▸ **WHAT YOU SHOULD DO**
Could you restate the data word for word?

▸ **SUPPLIED INFORMATION**
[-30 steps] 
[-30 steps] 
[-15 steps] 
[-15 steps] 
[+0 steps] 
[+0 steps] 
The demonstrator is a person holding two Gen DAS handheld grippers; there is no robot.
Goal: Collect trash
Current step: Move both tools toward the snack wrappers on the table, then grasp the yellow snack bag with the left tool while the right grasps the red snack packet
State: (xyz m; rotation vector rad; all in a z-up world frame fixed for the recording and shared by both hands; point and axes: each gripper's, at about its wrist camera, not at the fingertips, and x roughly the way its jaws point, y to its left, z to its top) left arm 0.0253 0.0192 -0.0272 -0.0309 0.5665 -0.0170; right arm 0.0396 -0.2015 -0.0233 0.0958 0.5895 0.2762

▸ **EXERCISE RESPONSE**
[-30 steps] 
[-30 steps] 
[-15 steps] 
[-15 steps] 
[+0 steps] 
[+0 steps] 
The demonstrator is a person holding two Gen DAS handheld grippers; there is no robot.
Goal: Collect trash
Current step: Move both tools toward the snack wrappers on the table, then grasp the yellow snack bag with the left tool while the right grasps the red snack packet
State: (xyz m; rotation vector rad; all in a z-up world frame fixed for the recording and shared by both hands; point and axes: each gripper's, at about its wrist camera, not at the fingertips, and x roughly the way its jaws point, y to its left, z to its top) left arm 0.0253 0.0192 -0.0272 -0.0309 0.5665 -0.0170; right arm 0.0396 -0.2015 -0.0233 0.0958 0.5895 0.2762

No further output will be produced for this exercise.